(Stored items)
————

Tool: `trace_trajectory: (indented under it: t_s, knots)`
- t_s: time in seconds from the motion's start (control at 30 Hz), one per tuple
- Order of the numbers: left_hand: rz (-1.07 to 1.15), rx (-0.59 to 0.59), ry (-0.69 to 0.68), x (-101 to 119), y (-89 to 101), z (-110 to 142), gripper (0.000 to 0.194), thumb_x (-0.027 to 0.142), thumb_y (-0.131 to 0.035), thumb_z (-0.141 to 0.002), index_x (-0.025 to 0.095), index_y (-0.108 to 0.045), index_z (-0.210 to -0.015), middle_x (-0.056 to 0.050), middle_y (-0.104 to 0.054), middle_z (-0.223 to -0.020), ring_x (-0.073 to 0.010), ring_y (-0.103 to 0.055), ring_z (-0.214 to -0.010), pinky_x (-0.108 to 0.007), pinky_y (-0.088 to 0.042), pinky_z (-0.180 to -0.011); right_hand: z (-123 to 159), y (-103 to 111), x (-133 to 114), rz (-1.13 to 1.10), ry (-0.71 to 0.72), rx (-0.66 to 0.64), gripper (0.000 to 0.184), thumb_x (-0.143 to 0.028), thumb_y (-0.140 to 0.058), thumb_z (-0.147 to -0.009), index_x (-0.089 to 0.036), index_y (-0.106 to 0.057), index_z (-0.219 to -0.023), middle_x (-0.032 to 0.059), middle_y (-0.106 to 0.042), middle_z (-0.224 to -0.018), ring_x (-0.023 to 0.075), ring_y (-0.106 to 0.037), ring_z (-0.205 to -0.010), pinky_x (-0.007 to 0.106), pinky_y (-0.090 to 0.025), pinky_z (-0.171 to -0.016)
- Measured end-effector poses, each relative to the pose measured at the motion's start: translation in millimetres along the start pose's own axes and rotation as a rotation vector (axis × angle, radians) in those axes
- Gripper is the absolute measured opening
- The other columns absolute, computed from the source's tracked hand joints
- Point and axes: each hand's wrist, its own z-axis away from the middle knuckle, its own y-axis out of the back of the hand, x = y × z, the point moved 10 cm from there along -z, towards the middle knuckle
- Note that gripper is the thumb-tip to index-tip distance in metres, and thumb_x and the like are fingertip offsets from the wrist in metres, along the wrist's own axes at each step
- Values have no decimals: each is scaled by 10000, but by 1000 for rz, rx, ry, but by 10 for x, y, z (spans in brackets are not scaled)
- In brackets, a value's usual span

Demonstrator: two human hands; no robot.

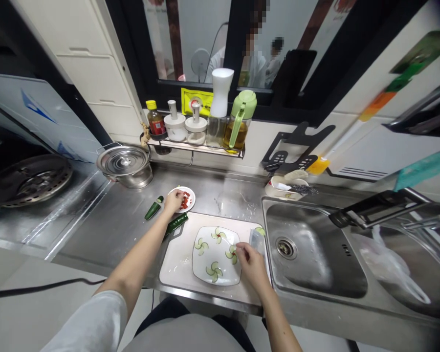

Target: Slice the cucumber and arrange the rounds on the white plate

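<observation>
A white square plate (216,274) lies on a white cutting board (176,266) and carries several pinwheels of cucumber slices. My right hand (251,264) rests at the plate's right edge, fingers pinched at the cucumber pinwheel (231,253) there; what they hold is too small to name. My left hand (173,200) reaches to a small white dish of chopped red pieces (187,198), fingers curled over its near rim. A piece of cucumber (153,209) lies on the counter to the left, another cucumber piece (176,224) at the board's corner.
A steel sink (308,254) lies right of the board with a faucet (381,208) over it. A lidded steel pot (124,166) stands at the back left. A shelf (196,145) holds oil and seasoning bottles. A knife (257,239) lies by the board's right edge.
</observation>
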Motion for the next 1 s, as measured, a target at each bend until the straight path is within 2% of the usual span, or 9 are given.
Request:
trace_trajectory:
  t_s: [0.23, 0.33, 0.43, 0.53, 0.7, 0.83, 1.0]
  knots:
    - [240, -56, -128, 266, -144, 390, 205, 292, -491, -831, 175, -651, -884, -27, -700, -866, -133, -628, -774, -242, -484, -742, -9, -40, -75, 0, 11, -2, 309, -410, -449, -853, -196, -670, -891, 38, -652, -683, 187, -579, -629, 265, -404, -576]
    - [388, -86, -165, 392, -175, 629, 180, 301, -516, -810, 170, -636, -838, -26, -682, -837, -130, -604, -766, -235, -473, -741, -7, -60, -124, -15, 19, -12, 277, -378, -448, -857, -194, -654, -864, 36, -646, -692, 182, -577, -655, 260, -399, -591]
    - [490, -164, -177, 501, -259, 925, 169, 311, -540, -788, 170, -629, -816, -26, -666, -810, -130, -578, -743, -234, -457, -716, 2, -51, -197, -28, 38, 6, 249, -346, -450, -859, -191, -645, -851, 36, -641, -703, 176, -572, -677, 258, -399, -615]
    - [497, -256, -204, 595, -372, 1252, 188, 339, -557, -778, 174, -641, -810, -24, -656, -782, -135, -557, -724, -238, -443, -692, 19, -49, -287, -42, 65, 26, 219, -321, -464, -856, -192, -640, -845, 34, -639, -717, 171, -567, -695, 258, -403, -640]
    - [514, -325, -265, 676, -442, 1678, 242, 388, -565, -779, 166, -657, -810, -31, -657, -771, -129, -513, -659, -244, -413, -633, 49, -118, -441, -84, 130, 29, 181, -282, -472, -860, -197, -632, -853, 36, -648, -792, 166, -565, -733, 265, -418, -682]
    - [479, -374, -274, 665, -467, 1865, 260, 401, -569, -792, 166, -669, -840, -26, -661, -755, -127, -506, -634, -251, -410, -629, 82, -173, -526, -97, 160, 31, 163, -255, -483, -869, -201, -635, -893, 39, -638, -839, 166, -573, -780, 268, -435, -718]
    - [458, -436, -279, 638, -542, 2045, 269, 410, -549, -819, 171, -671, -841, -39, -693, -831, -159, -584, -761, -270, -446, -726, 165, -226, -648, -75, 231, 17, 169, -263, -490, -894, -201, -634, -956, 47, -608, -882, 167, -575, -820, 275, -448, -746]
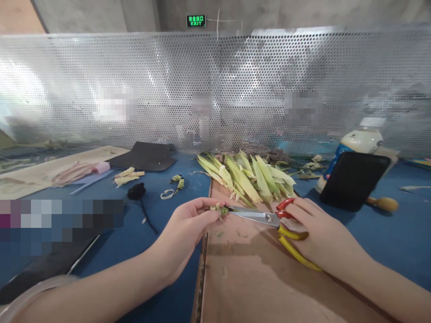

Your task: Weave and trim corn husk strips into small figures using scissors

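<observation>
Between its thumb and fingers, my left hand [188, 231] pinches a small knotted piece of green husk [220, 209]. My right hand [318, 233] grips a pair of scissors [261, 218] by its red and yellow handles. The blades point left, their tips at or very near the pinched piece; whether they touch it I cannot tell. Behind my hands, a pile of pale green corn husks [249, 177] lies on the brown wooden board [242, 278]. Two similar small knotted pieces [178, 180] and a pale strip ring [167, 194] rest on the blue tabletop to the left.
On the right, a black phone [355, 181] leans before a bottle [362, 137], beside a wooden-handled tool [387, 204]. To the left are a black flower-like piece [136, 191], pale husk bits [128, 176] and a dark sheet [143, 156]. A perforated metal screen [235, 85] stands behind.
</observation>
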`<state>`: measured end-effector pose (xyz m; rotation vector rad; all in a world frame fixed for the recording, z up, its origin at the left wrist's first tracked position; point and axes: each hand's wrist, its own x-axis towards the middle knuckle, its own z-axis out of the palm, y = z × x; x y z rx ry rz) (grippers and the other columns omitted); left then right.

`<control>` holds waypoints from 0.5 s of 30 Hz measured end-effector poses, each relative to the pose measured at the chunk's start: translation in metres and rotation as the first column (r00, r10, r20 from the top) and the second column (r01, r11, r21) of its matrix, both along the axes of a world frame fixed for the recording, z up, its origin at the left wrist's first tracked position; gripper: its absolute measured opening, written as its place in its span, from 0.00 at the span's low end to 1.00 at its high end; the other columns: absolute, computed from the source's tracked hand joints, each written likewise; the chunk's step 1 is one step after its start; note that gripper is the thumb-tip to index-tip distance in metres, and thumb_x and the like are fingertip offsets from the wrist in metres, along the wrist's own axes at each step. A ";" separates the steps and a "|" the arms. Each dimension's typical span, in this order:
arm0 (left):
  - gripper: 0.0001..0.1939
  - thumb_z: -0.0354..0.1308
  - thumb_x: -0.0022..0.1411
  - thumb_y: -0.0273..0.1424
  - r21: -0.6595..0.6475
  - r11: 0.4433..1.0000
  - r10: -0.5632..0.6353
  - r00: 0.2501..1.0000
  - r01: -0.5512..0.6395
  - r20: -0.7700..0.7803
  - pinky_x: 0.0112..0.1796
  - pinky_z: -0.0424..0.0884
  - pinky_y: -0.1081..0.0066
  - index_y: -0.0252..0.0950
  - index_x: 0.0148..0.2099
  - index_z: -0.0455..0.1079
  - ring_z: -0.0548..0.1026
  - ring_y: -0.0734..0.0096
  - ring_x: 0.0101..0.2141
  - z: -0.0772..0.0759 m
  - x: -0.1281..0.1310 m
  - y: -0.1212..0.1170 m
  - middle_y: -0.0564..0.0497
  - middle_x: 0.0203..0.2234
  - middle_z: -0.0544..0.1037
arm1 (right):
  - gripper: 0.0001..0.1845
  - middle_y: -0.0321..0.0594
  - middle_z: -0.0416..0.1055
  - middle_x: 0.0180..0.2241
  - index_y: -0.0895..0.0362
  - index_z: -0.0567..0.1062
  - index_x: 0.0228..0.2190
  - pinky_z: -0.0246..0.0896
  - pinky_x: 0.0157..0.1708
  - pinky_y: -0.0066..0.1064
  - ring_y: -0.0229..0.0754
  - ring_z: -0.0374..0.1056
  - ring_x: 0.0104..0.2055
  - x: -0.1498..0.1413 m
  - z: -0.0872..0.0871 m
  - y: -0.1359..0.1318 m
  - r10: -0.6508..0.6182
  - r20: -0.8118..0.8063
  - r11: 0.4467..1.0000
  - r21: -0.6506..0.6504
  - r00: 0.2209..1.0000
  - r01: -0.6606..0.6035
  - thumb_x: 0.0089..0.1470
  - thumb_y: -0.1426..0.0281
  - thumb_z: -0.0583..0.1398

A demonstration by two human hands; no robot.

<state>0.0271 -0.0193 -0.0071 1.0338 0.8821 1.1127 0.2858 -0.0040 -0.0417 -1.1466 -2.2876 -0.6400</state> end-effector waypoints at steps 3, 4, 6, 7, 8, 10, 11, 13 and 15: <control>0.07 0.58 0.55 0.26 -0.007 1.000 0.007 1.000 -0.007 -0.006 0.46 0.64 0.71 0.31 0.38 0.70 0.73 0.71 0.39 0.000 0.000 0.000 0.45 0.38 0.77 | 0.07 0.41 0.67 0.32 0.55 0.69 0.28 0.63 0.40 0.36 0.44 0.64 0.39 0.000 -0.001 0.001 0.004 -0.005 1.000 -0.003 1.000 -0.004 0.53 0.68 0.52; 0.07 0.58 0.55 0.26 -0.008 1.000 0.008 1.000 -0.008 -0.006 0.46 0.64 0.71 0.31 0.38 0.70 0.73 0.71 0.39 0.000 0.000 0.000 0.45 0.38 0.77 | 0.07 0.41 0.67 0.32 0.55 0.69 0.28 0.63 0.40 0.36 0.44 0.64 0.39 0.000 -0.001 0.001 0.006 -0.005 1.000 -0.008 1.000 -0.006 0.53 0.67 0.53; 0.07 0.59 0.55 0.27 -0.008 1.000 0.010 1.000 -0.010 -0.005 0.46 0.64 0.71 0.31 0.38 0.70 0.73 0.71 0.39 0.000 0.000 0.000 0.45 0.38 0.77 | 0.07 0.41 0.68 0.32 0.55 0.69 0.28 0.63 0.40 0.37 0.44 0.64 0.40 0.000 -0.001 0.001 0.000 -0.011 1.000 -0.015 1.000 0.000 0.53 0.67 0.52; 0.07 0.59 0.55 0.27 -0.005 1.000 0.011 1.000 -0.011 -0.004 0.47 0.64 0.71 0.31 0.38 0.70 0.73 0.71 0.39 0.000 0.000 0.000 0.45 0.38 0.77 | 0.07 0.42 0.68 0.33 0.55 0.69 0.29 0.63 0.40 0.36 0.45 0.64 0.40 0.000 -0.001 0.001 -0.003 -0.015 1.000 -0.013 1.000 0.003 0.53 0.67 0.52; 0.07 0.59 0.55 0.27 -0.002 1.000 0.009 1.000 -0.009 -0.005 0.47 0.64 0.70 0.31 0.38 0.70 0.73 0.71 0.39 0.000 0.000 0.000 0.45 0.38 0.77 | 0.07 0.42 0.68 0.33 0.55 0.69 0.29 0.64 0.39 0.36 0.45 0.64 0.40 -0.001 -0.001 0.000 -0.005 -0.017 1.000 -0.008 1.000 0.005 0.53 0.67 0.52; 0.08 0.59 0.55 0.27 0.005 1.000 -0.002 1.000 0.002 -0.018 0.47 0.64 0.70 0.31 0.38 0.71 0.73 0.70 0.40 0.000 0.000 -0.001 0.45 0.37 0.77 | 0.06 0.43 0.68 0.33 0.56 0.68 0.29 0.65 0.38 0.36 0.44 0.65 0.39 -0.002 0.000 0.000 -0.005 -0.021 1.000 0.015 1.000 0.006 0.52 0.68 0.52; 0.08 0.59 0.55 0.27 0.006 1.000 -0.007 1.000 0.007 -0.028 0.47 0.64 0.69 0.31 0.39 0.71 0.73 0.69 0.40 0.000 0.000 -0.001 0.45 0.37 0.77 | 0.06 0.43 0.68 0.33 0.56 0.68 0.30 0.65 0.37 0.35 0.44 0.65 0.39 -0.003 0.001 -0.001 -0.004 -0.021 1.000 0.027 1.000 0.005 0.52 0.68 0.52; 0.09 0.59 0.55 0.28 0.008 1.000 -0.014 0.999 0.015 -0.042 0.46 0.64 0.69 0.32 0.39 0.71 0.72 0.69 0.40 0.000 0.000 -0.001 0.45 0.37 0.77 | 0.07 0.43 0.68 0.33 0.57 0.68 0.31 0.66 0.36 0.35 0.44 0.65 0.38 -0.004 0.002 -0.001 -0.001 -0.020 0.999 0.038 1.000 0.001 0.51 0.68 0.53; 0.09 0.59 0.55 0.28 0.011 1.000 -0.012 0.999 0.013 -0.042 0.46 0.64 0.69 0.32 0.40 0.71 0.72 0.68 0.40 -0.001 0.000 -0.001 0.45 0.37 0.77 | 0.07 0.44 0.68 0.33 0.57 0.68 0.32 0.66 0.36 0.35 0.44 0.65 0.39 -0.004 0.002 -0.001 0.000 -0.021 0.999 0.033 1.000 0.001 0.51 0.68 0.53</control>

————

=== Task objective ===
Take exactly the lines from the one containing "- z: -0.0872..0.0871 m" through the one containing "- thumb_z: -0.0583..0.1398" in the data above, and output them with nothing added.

=== Response for this exercise ===
  - z: -0.0872..0.0871 m
  - y: -0.1359..0.1318 m
  - r10: -0.6508..0.6182
  - r20: -0.8118..0.8063
  - r11: 0.4467..1.0000
  - r21: -0.6506..0.6504
  - r00: 0.2209..1.0000
  - r01: -0.6606..0.6035
  - thumb_x: 0.0089..0.1470
  - thumb_y: -0.1426..0.0281
  - thumb_z: -0.0583..0.1398

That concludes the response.